[What is being asked]:
Output must match the data below exactly from its first line through the line that contains "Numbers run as", with no other line.
-- Opening Marker --
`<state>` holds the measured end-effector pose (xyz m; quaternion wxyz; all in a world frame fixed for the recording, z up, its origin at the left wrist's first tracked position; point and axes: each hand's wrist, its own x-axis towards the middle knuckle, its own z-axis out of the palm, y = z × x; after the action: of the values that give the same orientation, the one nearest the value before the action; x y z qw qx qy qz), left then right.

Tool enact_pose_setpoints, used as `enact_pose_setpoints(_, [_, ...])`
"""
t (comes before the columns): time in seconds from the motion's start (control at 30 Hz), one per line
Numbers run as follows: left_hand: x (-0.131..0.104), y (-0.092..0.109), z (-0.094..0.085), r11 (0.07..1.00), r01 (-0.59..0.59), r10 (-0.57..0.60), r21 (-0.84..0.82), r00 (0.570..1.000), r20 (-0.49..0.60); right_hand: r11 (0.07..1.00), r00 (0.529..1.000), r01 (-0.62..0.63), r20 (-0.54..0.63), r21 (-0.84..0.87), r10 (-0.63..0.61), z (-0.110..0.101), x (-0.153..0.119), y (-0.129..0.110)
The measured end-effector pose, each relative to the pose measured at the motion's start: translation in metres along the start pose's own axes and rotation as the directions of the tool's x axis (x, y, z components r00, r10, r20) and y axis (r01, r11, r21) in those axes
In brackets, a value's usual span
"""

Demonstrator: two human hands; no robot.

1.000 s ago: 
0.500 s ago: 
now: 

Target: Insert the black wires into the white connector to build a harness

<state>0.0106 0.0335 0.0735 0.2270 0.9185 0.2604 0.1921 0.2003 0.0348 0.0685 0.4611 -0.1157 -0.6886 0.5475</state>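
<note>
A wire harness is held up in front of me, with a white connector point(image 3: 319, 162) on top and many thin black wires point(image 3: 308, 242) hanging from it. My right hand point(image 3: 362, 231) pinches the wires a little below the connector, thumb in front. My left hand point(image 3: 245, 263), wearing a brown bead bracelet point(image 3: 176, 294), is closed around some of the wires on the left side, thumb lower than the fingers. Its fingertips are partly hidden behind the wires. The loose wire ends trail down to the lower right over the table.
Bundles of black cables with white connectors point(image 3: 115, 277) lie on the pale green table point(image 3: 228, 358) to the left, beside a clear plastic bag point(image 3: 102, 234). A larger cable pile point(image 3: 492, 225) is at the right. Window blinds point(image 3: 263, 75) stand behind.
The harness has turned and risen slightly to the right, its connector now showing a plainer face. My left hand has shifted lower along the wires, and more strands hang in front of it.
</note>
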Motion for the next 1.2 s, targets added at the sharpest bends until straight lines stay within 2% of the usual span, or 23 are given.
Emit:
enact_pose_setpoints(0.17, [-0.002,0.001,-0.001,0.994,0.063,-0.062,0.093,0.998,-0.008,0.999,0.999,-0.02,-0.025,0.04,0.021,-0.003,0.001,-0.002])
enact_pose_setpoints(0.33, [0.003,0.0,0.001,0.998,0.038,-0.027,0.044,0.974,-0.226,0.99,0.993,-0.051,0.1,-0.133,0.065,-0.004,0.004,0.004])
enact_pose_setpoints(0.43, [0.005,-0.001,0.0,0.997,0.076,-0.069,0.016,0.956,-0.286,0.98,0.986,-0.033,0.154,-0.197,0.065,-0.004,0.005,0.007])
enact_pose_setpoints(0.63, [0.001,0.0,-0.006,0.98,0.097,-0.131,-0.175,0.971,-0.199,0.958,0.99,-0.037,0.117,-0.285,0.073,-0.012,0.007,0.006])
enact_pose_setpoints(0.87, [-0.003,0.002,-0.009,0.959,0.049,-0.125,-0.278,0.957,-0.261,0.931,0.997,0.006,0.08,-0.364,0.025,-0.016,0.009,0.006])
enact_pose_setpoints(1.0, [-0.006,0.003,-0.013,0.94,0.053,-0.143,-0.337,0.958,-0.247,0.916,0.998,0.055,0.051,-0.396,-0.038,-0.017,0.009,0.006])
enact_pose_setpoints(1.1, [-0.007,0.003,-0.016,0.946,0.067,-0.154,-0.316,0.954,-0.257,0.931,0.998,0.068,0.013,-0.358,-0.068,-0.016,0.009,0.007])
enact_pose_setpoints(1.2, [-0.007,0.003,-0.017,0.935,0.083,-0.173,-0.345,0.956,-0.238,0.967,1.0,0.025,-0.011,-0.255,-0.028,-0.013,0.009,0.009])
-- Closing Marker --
[Exercise output]:
`<state>` holds the measured end-effector pose (xyz m; quaternion wxyz; all in a world frame fixed for the recording, z up, its origin at the left wrist's first tracked position; point and axes: each hand's wrist, its own x-axis towards the middle knuckle, its own z-axis out of the palm, y = z × x; after the action: of the values that give the same orientation, the one nearest the value before the action; x y z qw qx qy qz), left then right.

Tool enact_pose_setpoints, used as `enact_pose_setpoints(_, [_, ...])`
"""
t (comes before the columns): time in seconds from the motion's start (control at 30 Hz), one per line
Numbers run as follows: left_hand: x (-0.131..0.104), y (-0.092..0.109), z (-0.094..0.085), r11 (0.07..1.00), r01 (-0.59..0.59), r10 (-0.57..0.60), r21 (-0.84..0.82), r00 (0.570..1.000), r20 (-0.49..0.60); right_hand: r11 (0.07..1.00), r00 (0.529..1.000), r01 (-0.62..0.63), r20 (-0.54..0.63), r21 (-0.84..0.87), r10 (-0.63..0.61), z (-0.110..0.101), x (-0.153..0.119), y (-0.129..0.110)

No more output will be given.